Recognizing Abraham at once,
the old man sprang to his feet,
eager to obey the summons.
Abraham’s attendants gave
the lowly guest a seat of honor,
called for the table to be set,
and took their own seats; but when
they said together “In God’s Name…”
no words escaped the old man’s mouth.
Abraham spoke, “I do not see in you
the passion and sincerity of faith
that men of your age usually express.
Aren’t we obliged each time we eat
to thank the One who filled our plates?”
The old man answered, “I will not speak
of God except as I have learned to do
from my teachers. I am Zoroastrian.”
Once God’s favored messenger found out
the destitute old man was just a gabr[^A derogatory term for Zoroastrian],
he chased him like a stray dog from the tent.

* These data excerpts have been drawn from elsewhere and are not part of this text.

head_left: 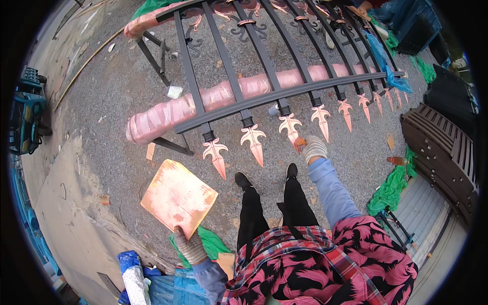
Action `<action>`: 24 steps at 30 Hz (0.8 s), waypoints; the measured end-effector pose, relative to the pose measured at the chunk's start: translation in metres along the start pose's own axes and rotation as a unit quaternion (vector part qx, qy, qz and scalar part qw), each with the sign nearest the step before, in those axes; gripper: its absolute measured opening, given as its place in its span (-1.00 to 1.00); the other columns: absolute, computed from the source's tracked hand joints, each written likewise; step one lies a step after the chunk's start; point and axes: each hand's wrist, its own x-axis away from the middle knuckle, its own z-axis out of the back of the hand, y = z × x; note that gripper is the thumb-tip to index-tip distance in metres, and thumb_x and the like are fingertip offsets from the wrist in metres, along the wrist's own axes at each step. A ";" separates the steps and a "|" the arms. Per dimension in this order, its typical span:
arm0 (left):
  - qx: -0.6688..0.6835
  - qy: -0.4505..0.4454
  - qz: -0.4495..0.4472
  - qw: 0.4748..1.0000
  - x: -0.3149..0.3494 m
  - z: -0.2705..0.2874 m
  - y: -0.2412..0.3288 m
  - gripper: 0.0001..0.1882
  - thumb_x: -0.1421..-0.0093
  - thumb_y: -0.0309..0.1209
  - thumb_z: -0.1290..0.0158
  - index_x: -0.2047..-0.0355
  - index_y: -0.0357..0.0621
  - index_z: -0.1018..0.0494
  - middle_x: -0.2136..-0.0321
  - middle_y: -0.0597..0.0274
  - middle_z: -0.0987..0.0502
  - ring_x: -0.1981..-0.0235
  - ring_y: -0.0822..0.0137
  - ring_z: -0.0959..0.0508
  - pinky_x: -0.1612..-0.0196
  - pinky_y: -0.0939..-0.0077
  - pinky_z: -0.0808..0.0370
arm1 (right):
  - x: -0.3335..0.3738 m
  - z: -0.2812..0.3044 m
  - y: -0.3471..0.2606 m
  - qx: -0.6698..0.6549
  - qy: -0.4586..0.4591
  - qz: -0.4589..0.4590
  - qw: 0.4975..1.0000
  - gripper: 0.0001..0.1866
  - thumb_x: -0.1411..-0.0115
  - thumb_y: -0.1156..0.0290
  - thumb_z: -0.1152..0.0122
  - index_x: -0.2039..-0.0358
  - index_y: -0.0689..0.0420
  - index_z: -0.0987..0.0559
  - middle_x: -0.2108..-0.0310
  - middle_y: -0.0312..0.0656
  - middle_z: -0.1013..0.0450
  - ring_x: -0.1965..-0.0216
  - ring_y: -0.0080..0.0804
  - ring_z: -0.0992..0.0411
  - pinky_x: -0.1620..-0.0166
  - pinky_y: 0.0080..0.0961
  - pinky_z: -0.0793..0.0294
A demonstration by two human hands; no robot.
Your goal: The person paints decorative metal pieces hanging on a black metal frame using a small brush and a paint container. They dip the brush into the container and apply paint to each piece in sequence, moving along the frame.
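My left hand point(190, 247), in a striped knit glove, grips the near edge of a paint-stained square cardboard sheet point(179, 195), pale with orange and pink smears. My right hand point(313, 149), gloved too, is closed at the tip of a copper-coloured spear finial point(290, 127), third from the left. An orange-brown patch shows at its fingertips; whether this is a small applicator or stained fingers I cannot make out. The finial belongs to a black metal fence panel point(223, 108), whose row of copper spear points faces me.
The panel lies across pink-wrapped supports point(152, 122) on metal legs point(173, 146). Another person's hand point(362, 9) is at its far right. Dark brown slatted panels point(442, 147) and green sheeting point(389, 190) lie right. A teal vehicle point(28, 112) stands left, and blue plastic point(170, 287) lies behind my left hand.
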 end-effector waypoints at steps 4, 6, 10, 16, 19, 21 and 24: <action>0.018 -0.015 0.016 1.000 -0.006 -0.009 -0.003 -0.36 0.02 -0.27 -0.08 -0.01 -0.31 -0.13 0.03 0.10 -0.27 0.00 0.18 -0.26 -0.08 0.19 -0.16 | -0.008 -0.011 0.002 -0.081 0.119 -0.013 0.989 -0.70 0.19 0.25 -0.23 0.42 0.12 -0.54 0.44 0.00 -0.45 0.36 -0.06 -0.41 0.32 -0.27 -0.39; 0.016 -0.041 0.025 0.999 -0.008 -0.025 -0.005 -0.36 0.03 -0.26 -0.09 -0.01 -0.31 -0.14 0.03 0.10 -0.28 0.00 0.17 -0.26 -0.08 0.17 -0.16 | -0.023 -0.042 0.034 -0.141 0.077 -0.030 0.987 -0.70 0.19 0.26 -0.24 0.40 0.12 -0.55 0.44 -0.01 -0.45 0.37 -0.08 -0.42 0.32 -0.29 -0.40; 0.005 -0.069 -0.003 0.998 -0.009 -0.038 0.020 -0.36 0.03 -0.25 -0.09 0.00 -0.31 -0.14 0.04 0.09 -0.27 0.00 0.16 -0.25 -0.09 0.15 -0.14 | 0.021 -0.028 0.039 -0.142 -0.016 -0.067 0.987 -0.67 0.23 0.30 -0.30 0.39 0.12 -0.55 0.43 -0.02 -0.46 0.37 -0.12 -0.43 0.30 -0.34 -0.40; 0.020 -0.152 0.044 0.987 -0.019 -0.066 0.017 -0.34 0.03 -0.23 -0.10 -0.02 -0.26 -0.11 0.02 0.10 -0.25 -0.01 0.15 -0.22 -0.05 0.14 -0.17 | 0.095 0.011 0.101 -0.195 0.158 -0.156 0.955 -0.61 0.26 0.35 -0.34 0.34 0.19 -0.52 0.39 -0.02 -0.47 0.34 -0.20 -0.45 0.27 -0.39 -0.39; 0.013 -0.178 0.057 0.982 -0.010 -0.091 0.011 -0.33 0.05 -0.26 -0.11 -0.02 -0.27 -0.11 0.03 0.09 -0.26 0.00 0.14 -0.24 -0.05 0.13 -0.19 | 0.122 0.010 0.138 -0.271 0.187 -0.218 0.919 -0.57 0.22 0.35 -0.32 0.27 0.19 -0.49 0.33 -0.03 -0.45 0.29 -0.20 -0.43 0.22 -0.39 -0.37; 0.024 -0.193 0.066 0.979 -0.004 -0.102 0.008 -0.35 0.05 -0.29 -0.11 -0.01 -0.28 -0.11 0.04 0.07 -0.26 0.02 0.11 -0.26 -0.04 0.10 -0.20 | 0.135 0.000 0.164 -0.299 0.201 -0.246 0.900 -0.56 0.20 0.37 -0.30 0.24 0.20 -0.48 0.31 -0.03 -0.45 0.27 -0.21 -0.43 0.21 -0.41 -0.37; 0.040 -0.211 0.081 0.973 0.005 -0.106 0.002 -0.36 0.04 -0.31 -0.11 0.00 -0.29 -0.12 0.05 0.06 -0.26 0.01 0.09 -0.25 -0.05 0.07 -0.19 | 0.155 -0.022 0.192 -0.353 0.225 -0.250 0.873 -0.58 0.19 0.42 -0.29 0.25 0.26 -0.47 0.32 -0.05 -0.46 0.30 -0.27 -0.43 0.23 -0.45 -0.38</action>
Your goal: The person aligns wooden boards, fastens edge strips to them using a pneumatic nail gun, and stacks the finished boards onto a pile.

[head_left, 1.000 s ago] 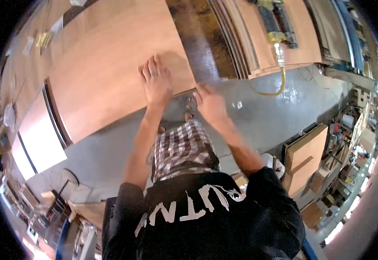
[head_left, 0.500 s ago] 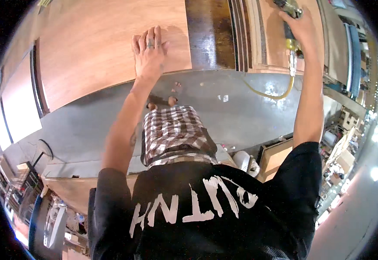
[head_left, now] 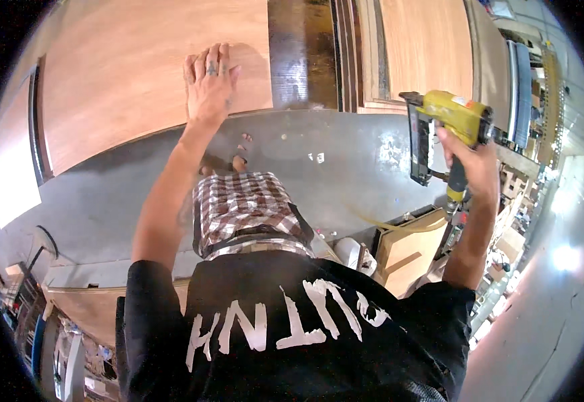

(The pure of heart cannot abide such filth!)
But then, from Heaven, the voice of God’s reproof
came down, “Dear Friend! I have fed this man,
and given him his life these hundred years,
but you, in a single moment, were filled with hate.
Why refuse him hospitality
just because he bows before a fire?”
Don’t knot the rope of generosity
just because you find, in this one, fraud
and deceit; in that one, trickery and cunning.
A religious scholar bargains poorly when he sells
wisdom and exegesis for mere bread.
Neither reason nor God’s holy law
approves the exchange of faith for worldly things.
But you, if you are wise, will gladly pay.
When someone sells so cheaply, you have to buy.